HeliScope by Helicos BioSciences (Voelkerding et al., Clinical Chem., 55: 641-658, 2009; MacLean et al., Nature Rev. Microbiol., 7: 287-296; U.S. Pat. No. 7,169,560; U.S. Pat. No. 7,282,337; U.S. Pat. No. 7,482,120; U.S. Pat. No. 7,501,245; U.S. Pat. No. 6,818,395; U.S. Pat. No. 6,911,345; U.S. Pat. No. 7,501,245; each herein incorporated by reference in their entirety) is the first commercialized single-molecule sequencing platform. This method does not require clonal amplification. Template DNA is fragmented and polyadenylated at the 3′ end, with the final adenosine bearing a fluorescent label. Denatured polyadenylated template fragments are ligated to poly(dT) oligonucleotides on the surface of a flow cell. Initial physical locations of captured template molecules are recorded by a CCD camera, and then label is cleaved and washed away. Sequencing is achieved by addition of polymerase and serial addition of fluorescently-labeled dNTP reagents. Incorporation events result in fluor signal corresponding to the dNTP, and signal is captured by a CCD camera before each round of dNTP addition. Sequence read length ranges from 25-50 nucleotides, with overall output exceeding 1 billion nucleotide pairs per analytical run.
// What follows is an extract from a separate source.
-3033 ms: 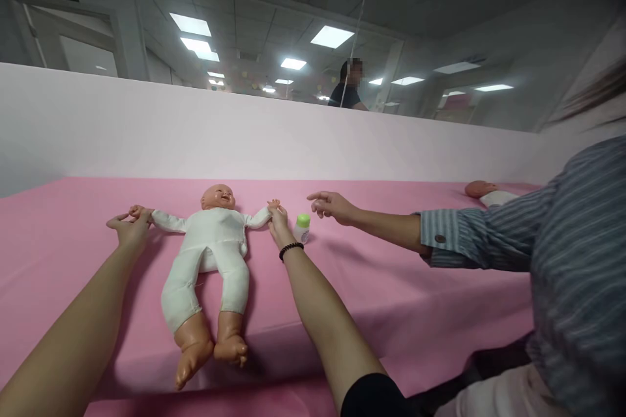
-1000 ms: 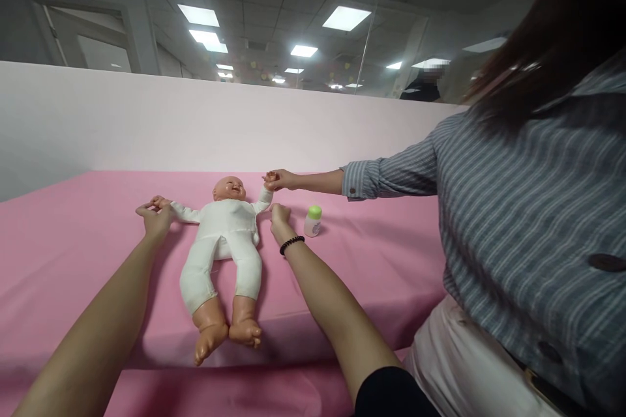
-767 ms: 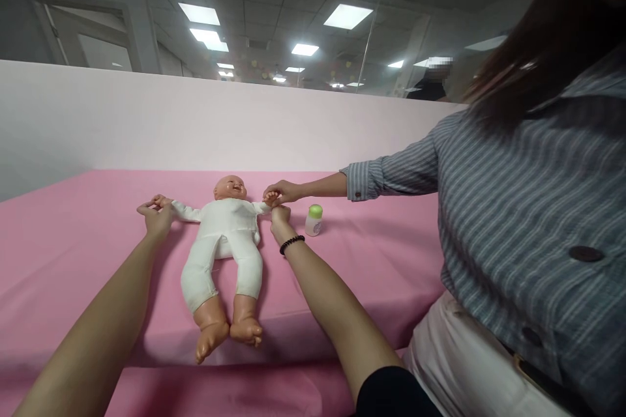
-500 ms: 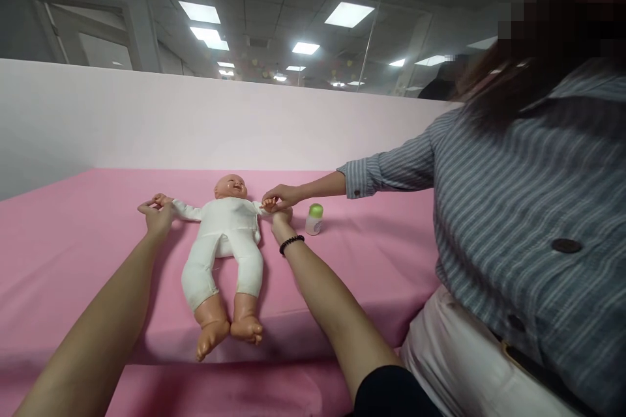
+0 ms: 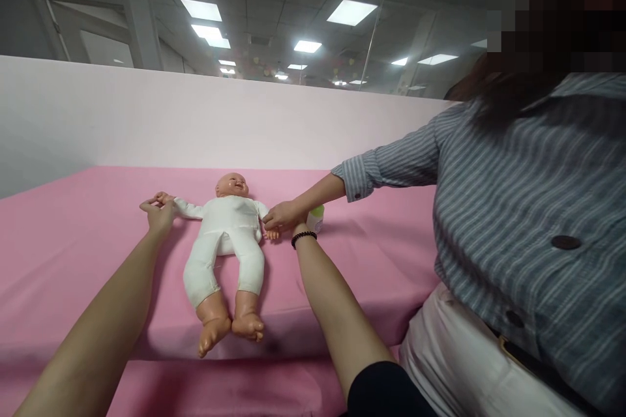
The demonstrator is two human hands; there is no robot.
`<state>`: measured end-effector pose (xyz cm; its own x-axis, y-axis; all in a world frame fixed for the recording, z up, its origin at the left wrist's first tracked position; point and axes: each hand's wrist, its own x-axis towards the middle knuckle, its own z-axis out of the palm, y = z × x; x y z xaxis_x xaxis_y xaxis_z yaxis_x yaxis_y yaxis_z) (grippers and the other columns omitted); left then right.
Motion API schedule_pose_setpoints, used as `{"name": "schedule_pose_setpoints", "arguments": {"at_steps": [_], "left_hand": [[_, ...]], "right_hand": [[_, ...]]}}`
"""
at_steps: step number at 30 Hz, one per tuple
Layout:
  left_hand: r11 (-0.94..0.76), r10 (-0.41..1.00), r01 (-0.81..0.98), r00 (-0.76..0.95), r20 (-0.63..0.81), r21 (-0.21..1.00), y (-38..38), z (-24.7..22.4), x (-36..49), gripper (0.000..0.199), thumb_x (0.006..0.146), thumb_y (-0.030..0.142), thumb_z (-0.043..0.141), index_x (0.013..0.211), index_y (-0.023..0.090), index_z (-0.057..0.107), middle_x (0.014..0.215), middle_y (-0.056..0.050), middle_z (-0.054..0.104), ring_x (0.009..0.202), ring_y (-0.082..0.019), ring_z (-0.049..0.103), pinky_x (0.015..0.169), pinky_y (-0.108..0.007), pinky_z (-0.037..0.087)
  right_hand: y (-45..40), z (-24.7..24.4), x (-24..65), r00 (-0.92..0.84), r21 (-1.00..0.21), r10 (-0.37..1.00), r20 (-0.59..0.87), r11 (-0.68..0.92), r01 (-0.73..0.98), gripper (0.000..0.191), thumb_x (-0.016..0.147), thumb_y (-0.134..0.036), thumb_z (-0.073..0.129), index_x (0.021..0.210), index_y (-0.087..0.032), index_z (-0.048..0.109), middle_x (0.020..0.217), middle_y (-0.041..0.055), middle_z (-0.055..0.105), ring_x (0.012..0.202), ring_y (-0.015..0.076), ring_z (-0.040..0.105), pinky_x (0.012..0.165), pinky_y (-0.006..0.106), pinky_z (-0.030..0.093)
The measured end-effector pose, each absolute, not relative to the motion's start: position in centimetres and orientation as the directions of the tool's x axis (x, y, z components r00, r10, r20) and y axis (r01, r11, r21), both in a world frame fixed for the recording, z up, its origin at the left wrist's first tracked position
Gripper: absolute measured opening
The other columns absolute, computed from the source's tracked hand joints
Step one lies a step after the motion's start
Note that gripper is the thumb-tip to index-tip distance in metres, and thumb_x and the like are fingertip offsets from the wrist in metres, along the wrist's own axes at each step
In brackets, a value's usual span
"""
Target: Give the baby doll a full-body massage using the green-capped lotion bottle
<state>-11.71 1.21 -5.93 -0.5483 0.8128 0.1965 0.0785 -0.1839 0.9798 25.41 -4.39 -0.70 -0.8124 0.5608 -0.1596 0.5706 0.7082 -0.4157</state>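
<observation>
A baby doll point(image 5: 222, 234) in a white suit lies on its back on a pink-covered table point(image 5: 73, 273), its vinyl feet toward me. My left hand point(image 5: 159, 215) grips the doll's outstretched hand at the left. The doll's other arm lies lowered by its side, its small hand point(image 5: 270, 233) showing below a co-worker's hand point(image 5: 282, 215). My right hand point(image 5: 302, 227), wearing a black beaded bracelet, sits mostly hidden behind that co-worker's hand, so its fingers do not show. A green-capped bottle point(image 5: 317, 217) stands just beyond it, partly covered.
A co-worker in a striped grey-blue shirt point(image 5: 508, 208) leans in from the right, beside the table. A white panel wall point(image 5: 195, 124) runs along the table's far side, with glass and a ceiling-lit room behind it.
The doll's arm has swung down from straight out to its side. The co-worker's hand has moved down with it, and my right hand has shifted rightward toward the bottle, behind that hand.
</observation>
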Motion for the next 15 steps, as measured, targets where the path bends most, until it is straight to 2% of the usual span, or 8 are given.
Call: {"name": "schedule_pose_setpoints", "arguments": {"at_steps": [4,10,15], "left_hand": [[-0.178,0.819,0.063,-0.544,0.184,0.982,1.3,-6.0,-11.7,0.042,0.089,0.010,0.063,0.106,0.025,0.028,0.108,-0.004,0.056,0.106,-0.017,0.064,0.097,-0.040,0.057],[-0.206,0.818,0.045,-0.540,0.197,0.978,1.5,-6.2,-11.8,0.042,0.088,0.010,0.064,0.105,0.025,0.028,0.111,-0.005,0.057,0.106,-0.016,0.065,0.100,-0.041,0.057],[-0.216,0.811,0.034,-0.550,0.199,0.976,1.9,-6.3,-11.8,0.040,0.088,0.010,0.062,0.105,0.026,0.028,0.109,-0.004,0.059,0.105,-0.017,0.067,0.103,-0.045,0.056]], "right_hand": [[-4.4,-2.0,24.9,-0.816,-0.325,0.559,-0.148,0.752,0.574,0.026,0.100,-0.036,0.064,0.098,-0.010,0.066,0.098,0.0046,0.065,0.091,0.0087,0.061,0.090,0.026,0.055],[-4.5,-2.5,25.2,-0.825,-0.160,0.546,-0.145,0.810,0.564,0.029,0.100,-0.040,0.063,0.104,-0.011,0.065,0.101,0.0052,0.063,0.088,0.0086,0.057,0.088,0.026,0.053],[-4.2,-1.9,25.4,-0.813,-0.007,0.557,-0.168,0.824,0.566,0.029,0.101,-0.035,0.062,0.116,-0.010,0.063,0.109,0.0066,0.062,0.097,0.0117,0.059,0.094,0.031,0.054]]}}
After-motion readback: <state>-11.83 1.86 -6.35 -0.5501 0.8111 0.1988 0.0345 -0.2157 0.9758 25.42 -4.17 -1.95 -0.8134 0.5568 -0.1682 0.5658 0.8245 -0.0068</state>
Other emerging single molecule sequencing methods include real-time sequencing by synthesis using a VisiGen platform (Voelkerding et al., Clinical Chem., 55: 641-658, 2009; U.S. Pat. No. 7,329,492; U.S. patent application Ser. No. 11/671,956; U.S. patent application Ser. No. 11/781,166; each herein incorporated by reference in their entirety) in which immobilized, primed DNA template is subjected to strand extension using a fluorescently-modified polymerase and florescent acceptor molecules, resulting in detectible fluorescence resonance energy transfer (FRET) upon nucleotide addition.

Another real-time single molecule sequencing system developed by Pacific Biosciences (Voelkerding et al., Clinical Chem., 55: 641-658, 2009; MacLean et al., Nature Rev. Microbiol., 7: 287-296; U.S. Pat. No. 7,170,050; U.S. Pat. No. 7,302,146; U.S. Pat. No. 7,313,308; U.S. Pat. No. 7,476,503; all of which are herein incorporated by reference) utilizes reaction wells 50-100 nm in diameter and encompassing a reaction volume of approximately 20 zeptoliters (10×10⁻²¹L). Sequencing reactions are performed using immobilized template, modified phi29 DNA polymerase, and high local concentrations of fluorescently labeled dNTPs. High local concentrations and continuous reaction conditions allow incorporation events to be captured in real time by fluor signal detection using laser excitation, an optical waveguide, and a CCD camera.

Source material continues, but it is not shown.